Termination of Tenancy by Landlord
Your landlord cannot terminate the tenancy against your wishes unless he or she has grounds under the RTA and has given you the required notice. Your landlord must have a valid reason, as outlined in the RTA, for regaining possession of the property. Some of the grounds on which a landlord may give notice of termination are:
- Conversion of the premises to other than rental residential use
- Repairs or renovations so extensive as to require a building permit and vacant possession of the premises
- Demolition of the property
- The landlord, or a purchaser of the property from the landlord, genuinely requires the premises for their own occupancy or that of a marriage partner, or their children or parents
- The tenant has persistently failed to pay rent on the date it became due and payable
Some of the grounds on which a landlord may give notice of termination are:
- Non-payment of rent
- Undue damage to the premises
- Carrying on an illegal activity or business
- Conduct by the tenant (or another occupant of the unit or a person permitted in the building by the tenant) which substantially interferes with the reasonable enjoyment of the premises by the landlord or other tenants
What is Subletting?
Many tenants often try to sublet their units when they are away for the summer.

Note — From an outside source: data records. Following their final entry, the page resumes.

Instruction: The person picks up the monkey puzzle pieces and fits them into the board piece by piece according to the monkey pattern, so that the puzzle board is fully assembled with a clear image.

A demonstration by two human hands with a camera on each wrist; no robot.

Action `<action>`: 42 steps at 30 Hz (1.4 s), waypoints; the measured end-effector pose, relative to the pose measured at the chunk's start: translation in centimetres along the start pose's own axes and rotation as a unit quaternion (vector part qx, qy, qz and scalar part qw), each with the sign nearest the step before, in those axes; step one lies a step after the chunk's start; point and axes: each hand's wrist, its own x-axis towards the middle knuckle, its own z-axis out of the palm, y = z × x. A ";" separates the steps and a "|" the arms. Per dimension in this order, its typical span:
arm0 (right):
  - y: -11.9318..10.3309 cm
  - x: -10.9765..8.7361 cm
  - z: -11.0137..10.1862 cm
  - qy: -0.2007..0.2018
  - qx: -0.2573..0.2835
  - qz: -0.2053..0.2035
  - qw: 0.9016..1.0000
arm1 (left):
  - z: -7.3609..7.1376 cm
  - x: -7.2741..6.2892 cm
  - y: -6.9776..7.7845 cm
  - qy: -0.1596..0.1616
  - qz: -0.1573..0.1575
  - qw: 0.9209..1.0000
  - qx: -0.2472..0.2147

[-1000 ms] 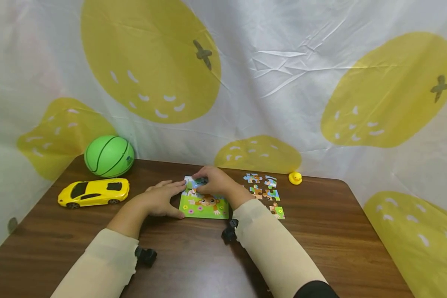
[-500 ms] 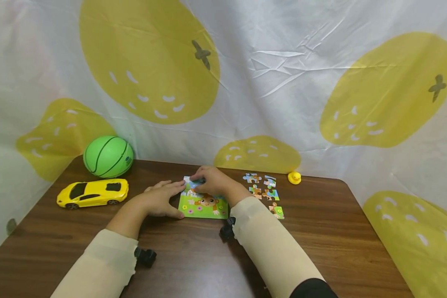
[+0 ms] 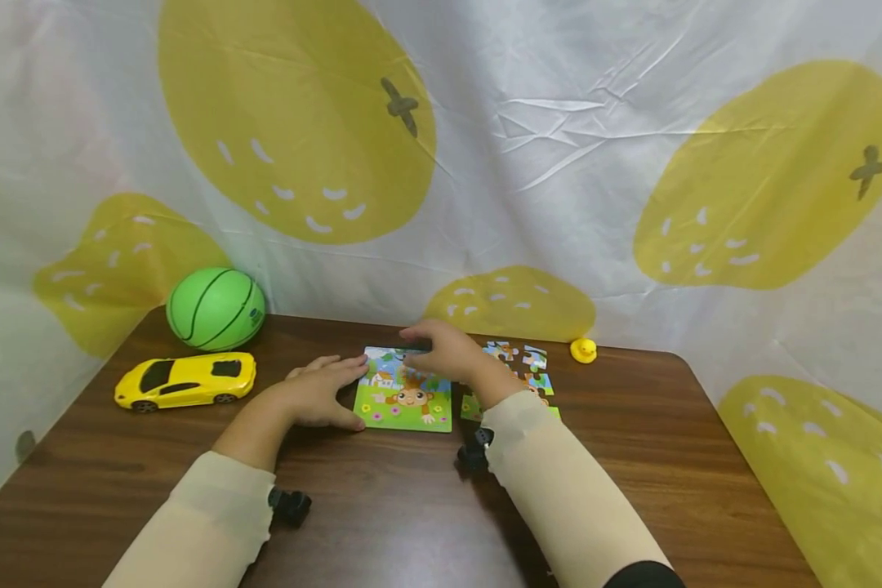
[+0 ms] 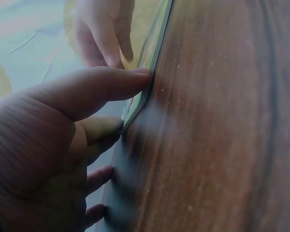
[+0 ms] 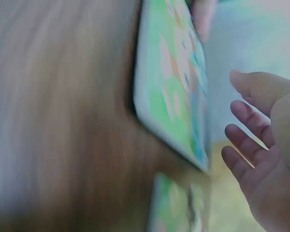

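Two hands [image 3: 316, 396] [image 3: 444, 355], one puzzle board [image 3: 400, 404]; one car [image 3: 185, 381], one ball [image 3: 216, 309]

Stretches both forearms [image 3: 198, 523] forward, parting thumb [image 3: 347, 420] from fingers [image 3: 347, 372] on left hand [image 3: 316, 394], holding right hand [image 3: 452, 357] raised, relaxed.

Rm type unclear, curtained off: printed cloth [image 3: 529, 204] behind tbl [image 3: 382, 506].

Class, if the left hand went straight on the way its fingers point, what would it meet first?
Most likely the puzzle board: the left hand points across it and appears to touch its left edge. The right hand is farther along but seems raised, so depth there is unclear.
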 end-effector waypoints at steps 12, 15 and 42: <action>4.9 -5.1 -5.2 0.075 0.046 0.026 0.996 | 0.2 0.1 0.2 0.000 -0.007 1.000 0.001; 6.0 -6.2 -6.0 0.085 0.040 0.039 0.995 | 0.2 0.1 0.2 0.001 -0.006 1.000 0.001; 11.9 -6.0 -7.6 0.077 0.037 0.101 0.991 | 0.0 0.1 0.2 -0.005 -0.010 1.000 0.006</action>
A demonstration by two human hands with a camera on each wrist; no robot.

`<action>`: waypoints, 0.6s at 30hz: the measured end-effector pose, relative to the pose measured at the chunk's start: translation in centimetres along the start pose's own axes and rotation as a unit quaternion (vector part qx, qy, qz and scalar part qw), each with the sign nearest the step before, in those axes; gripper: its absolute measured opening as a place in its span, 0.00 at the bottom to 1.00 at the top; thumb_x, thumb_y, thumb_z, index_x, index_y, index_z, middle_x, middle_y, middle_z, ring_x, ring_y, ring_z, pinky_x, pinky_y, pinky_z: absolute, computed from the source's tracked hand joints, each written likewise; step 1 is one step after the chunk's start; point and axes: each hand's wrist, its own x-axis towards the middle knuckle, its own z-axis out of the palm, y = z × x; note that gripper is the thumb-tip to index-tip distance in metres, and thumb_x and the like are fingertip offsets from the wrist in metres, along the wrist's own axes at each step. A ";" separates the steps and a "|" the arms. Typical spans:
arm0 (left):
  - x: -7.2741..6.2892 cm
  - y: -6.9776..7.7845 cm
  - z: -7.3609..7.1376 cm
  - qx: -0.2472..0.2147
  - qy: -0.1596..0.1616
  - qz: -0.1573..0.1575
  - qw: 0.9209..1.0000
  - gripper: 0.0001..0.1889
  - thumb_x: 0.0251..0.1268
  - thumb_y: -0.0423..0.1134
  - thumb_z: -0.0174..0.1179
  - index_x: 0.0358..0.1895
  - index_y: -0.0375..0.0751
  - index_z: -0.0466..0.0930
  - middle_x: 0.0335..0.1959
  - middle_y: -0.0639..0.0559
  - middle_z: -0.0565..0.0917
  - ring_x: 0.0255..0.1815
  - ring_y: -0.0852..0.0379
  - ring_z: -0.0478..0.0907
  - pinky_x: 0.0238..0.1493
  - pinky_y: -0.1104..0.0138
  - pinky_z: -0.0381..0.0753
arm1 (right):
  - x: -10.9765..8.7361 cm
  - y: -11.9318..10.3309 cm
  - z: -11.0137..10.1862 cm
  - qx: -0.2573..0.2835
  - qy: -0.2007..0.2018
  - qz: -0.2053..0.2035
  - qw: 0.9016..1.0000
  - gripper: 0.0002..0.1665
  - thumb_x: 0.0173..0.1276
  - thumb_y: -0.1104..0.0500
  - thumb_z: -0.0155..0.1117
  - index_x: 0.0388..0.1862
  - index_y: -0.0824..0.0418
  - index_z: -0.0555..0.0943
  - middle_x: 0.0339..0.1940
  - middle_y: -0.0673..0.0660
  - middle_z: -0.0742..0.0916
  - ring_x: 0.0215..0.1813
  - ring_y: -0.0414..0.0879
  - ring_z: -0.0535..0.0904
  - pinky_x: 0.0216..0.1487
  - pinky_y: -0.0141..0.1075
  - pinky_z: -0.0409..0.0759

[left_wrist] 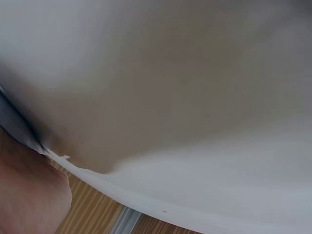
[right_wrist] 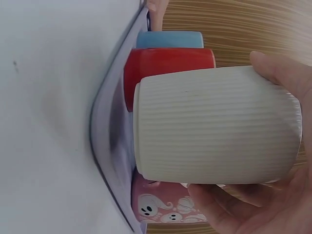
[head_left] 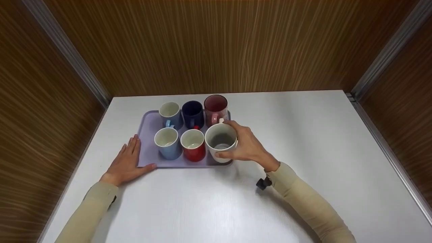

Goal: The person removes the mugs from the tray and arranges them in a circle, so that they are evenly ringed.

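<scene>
A white ribbed mug (right_wrist: 214,126) is held in my right hand (head_left: 245,143), thumb on its near side and fingers round the far side. It stands over the front right corner of a lilac tray (head_left: 146,148); whether its base touches the tray I cannot tell. To its left on the tray are a red mug (head_left: 194,152) and a light blue mug (head_left: 171,151). My left hand (head_left: 126,163) lies with straight fingers at the tray's front left corner, touching its edge. The left wrist view shows mostly table and part of the hand.
Along the tray's back row stand another light blue mug (head_left: 173,118), a navy mug (head_left: 194,118) and a pink mug (head_left: 216,109) with white ghost figures. The white table (head_left: 290,135) is bounded by wood-grain panels (head_left: 219,47) at the back and both sides.
</scene>
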 end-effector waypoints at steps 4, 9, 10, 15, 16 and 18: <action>0.0 0.1 -0.1 0.000 -0.001 -0.001 1.000 0.66 0.67 0.77 0.58 0.85 0.25 0.40 0.89 0.31 0.40 0.90 0.33 0.38 0.87 0.39 0.43 | 0.1 -0.4 -0.9 0.004 0.003 -0.007 1.000 0.58 0.46 0.39 0.89 0.74 0.59 0.75 0.58 0.56 0.89 0.57 0.53 0.86 0.59 0.49 0.85; 0.0 0.0 -0.2 -0.004 -0.002 -0.001 1.000 0.66 0.66 0.77 0.58 0.85 0.25 0.40 0.89 0.31 0.39 0.90 0.33 0.37 0.87 0.39 0.42 | 0.3 -0.6 -2.1 0.016 0.008 -0.013 1.000 0.57 0.47 0.40 0.89 0.73 0.58 0.75 0.59 0.54 0.89 0.59 0.52 0.85 0.60 0.51 0.85; 0.0 -0.1 -0.1 -0.003 -0.003 -0.002 1.000 0.67 0.66 0.77 0.58 0.85 0.25 0.40 0.89 0.32 0.39 0.90 0.33 0.37 0.87 0.39 0.42 | 0.3 -0.6 -2.4 0.016 0.010 -0.014 1.000 0.57 0.47 0.40 0.89 0.73 0.58 0.75 0.59 0.54 0.89 0.59 0.52 0.85 0.61 0.52 0.85; 0.2 -0.2 0.0 0.001 -0.008 -0.004 1.000 0.67 0.66 0.78 0.57 0.86 0.26 0.39 0.89 0.32 0.38 0.90 0.33 0.37 0.87 0.39 0.42 | 0.4 -0.4 -3.9 0.003 0.023 -0.015 1.000 0.57 0.46 0.41 0.90 0.73 0.58 0.75 0.60 0.54 0.89 0.59 0.52 0.85 0.61 0.52 0.84; 0.2 -0.2 0.0 0.002 -0.008 -0.004 1.000 0.67 0.66 0.78 0.57 0.86 0.26 0.39 0.89 0.32 0.38 0.90 0.33 0.37 0.87 0.39 0.43 | 0.4 -0.4 -4.2 -0.001 0.026 -0.014 1.000 0.57 0.46 0.41 0.90 0.73 0.59 0.75 0.60 0.54 0.89 0.59 0.51 0.85 0.61 0.52 0.84; 0.2 -0.2 0.1 0.002 -0.008 -0.003 1.000 0.67 0.66 0.78 0.57 0.86 0.26 0.39 0.89 0.32 0.39 0.90 0.33 0.37 0.87 0.39 0.43 | 0.4 -0.2 -4.8 -0.002 0.030 -0.010 0.999 0.57 0.46 0.41 0.90 0.73 0.59 0.75 0.60 0.54 0.88 0.59 0.52 0.84 0.61 0.52 0.83</action>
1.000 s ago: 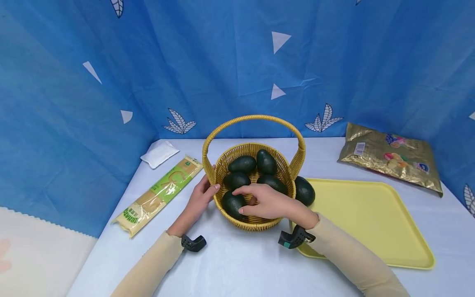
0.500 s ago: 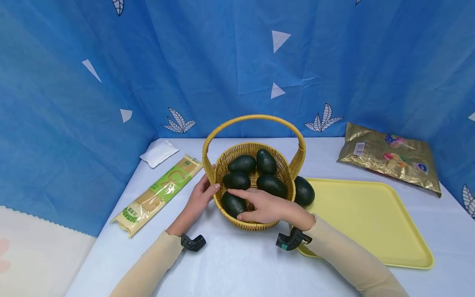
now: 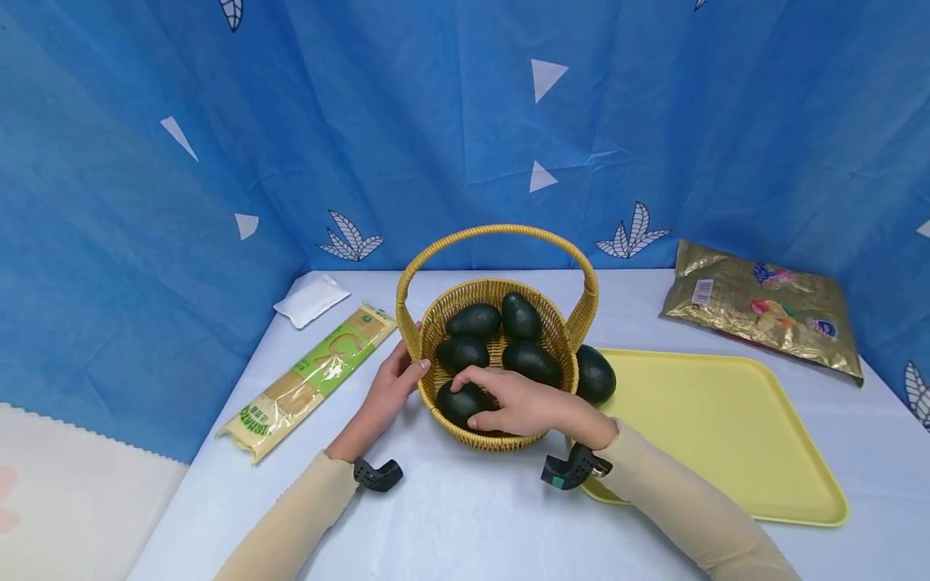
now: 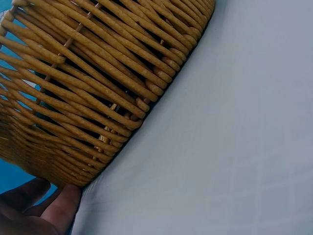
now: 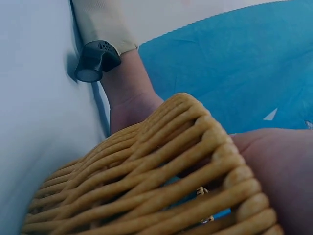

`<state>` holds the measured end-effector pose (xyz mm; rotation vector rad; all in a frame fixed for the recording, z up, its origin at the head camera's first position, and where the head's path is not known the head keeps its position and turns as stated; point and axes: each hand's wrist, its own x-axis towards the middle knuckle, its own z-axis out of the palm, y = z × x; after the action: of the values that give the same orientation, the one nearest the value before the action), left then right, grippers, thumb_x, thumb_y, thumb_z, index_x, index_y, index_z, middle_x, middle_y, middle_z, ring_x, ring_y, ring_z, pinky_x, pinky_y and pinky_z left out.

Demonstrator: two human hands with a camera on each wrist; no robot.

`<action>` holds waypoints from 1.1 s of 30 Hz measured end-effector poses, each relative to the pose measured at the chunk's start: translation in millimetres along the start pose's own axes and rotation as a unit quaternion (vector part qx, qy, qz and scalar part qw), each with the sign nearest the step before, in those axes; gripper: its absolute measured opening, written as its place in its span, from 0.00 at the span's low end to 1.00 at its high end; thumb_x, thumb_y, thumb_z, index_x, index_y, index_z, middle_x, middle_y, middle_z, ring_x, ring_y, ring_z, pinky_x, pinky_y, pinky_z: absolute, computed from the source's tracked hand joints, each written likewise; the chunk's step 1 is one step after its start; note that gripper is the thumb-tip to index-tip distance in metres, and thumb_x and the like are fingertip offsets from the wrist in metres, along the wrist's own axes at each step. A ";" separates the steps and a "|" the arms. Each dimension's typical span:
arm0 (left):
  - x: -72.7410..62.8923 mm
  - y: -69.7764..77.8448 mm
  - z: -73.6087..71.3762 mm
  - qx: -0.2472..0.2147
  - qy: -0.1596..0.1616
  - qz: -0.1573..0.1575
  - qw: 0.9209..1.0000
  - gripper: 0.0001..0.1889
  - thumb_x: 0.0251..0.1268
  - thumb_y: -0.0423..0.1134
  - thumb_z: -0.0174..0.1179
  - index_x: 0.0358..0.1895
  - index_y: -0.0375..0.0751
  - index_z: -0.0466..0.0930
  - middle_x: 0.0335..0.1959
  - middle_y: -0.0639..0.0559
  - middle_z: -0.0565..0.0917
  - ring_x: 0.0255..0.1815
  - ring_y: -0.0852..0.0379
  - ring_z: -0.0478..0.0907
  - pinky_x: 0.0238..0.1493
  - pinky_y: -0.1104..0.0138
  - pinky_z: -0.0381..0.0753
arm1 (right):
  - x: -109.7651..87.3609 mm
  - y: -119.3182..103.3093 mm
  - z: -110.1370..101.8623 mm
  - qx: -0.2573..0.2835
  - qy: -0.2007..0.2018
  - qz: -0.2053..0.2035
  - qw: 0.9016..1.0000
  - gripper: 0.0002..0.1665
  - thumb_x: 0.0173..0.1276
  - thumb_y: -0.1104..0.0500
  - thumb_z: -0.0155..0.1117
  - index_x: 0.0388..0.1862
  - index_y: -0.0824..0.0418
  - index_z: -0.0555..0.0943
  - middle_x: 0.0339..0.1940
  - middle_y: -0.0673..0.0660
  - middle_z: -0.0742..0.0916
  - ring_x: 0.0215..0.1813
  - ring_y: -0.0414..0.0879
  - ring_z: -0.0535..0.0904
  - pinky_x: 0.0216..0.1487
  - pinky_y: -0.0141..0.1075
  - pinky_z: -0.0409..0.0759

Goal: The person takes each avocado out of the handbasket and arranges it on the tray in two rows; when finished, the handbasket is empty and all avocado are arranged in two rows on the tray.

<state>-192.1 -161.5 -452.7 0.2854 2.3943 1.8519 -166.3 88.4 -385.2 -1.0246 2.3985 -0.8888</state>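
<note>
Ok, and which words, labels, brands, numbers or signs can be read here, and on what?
Long packet: green letters, apparently ending "MATO", the start unclear; other print too small.
Gold bag: barcode, digits too small; blue logo too blurred.
Basket, avocados: no text seen.

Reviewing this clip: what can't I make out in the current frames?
Right end of the nearest avocado, head view: covered by the right hand.
Left side of the outside avocado, head view: hidden by the basket.
Right hand's fingers, right wrist view: mostly behind the basket wall.
Rest of the left hand, left wrist view: cut off bottom left.
Fine print on gold bag, head view: too small.
</note>
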 end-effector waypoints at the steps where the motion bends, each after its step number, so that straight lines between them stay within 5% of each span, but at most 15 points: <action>1: -0.2 0.4 0.0 0.002 0.000 -0.001 1.000 0.34 0.78 0.44 0.53 0.83 0.60 0.52 0.77 0.41 0.68 0.73 0.41 0.71 0.63 0.50 0.83 | 0.0 0.0 0.0 -0.002 0.001 0.000 1.000 0.24 0.73 0.55 0.64 0.66 0.50 0.71 0.64 0.54 0.82 0.57 0.46 0.77 0.58 0.41 0.78; 10: -2.4 3.5 0.8 0.005 -0.002 -0.003 1.000 0.35 0.79 0.44 0.53 0.83 0.59 0.51 0.77 0.40 0.67 0.74 0.40 0.70 0.65 0.49 0.81 | 0.3 -0.1 -0.6 -0.032 -0.002 -0.004 0.999 0.36 0.72 0.56 0.63 0.78 0.51 0.68 0.72 0.56 0.78 0.69 0.52 0.74 0.67 0.51 0.77; 33: -1.7 2.2 -0.4 -0.002 -0.005 -0.002 1.000 0.35 0.78 0.45 0.53 0.83 0.59 0.51 0.78 0.40 0.67 0.75 0.41 0.69 0.64 0.49 0.82 | -0.6 0.3 -1.0 -0.026 -0.003 -0.007 1.000 0.33 0.70 0.57 0.66 0.74 0.49 0.71 0.69 0.55 0.80 0.66 0.49 0.77 0.64 0.47 0.79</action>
<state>-190.3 -161.7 -450.5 0.2901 2.3826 1.8485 -166.6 89.4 -384.7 -1.0630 2.4237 -0.8312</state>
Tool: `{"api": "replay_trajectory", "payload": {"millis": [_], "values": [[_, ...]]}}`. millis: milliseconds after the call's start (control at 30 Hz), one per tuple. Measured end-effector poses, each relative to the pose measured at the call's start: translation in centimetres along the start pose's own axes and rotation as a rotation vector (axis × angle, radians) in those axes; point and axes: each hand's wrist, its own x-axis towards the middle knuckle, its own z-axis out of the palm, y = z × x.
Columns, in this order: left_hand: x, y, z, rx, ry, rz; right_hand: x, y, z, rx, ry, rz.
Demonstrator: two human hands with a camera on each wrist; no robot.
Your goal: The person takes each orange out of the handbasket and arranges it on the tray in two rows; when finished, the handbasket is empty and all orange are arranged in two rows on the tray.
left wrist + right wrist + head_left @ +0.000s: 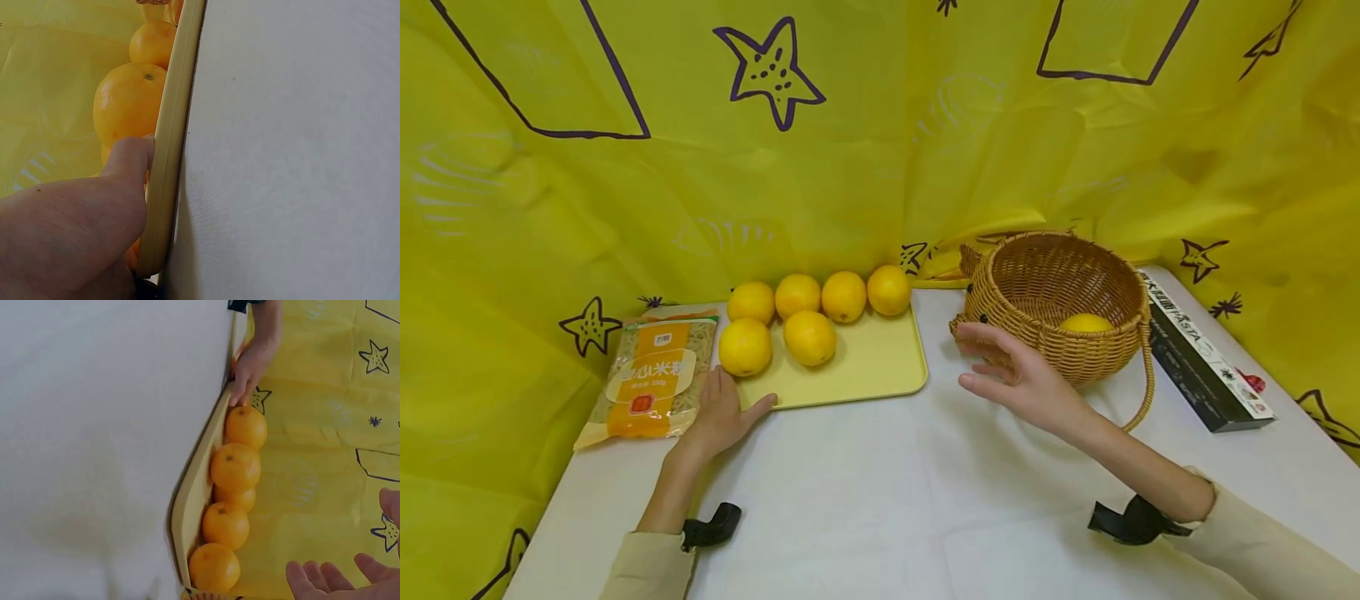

Some rules to follow:
- You cannot charge the subtenant more rent than you pay the landlord
- When you sublet, you remain ultimately responsible to the landlord for your obligations under the original lease, and your rights under the lease return to you when the period of subletting is over
- Therefore, if a subtenant does not pay their rent or causes damage to the property, the tenant will have to pay the landlord and then chase the subtenant for reimbursement
- You need your landlord’s consent to sublet; however, the landlord may not “arbitrarily or unreasonably” withhold his or her consent
- The landlord can charge you for “reasonable out-of-pocket expenses” incurred in giving his consent to the subletting. You are entitled to an itemized list of such expenses and if you feel they are unreasonable, you may apply to the Landlord and Tenant Board to have the amount examined
- It is advisable to obtain the landlord’s written consent ahead of time
- It is always advisable for you to sign a sublet agreement with the subtenant. In the event that you ever have to sue a subtenant for unpaid rent, a written agreement will provide proof of your arrangements
Assigning the Lease
When you assign your tenancy, you transfer all of your future rights and obligations under the original lease agreement to the new tenant. A tenant must have their landlord’s consent to assign a lease. A landlord may permit assignments but reject a particular assignee, as long as they are not acting arbitrarily or unreasonably. A tenant may have the right to terminate a lease (with proper notice) if a landlord refuses to allow assignment. If you assign a lease without the consent of the landlord, the landlord may negotiate a new tenancy agreement with the person now occupying the residence. It is best to obtain legal advice in these circumstances.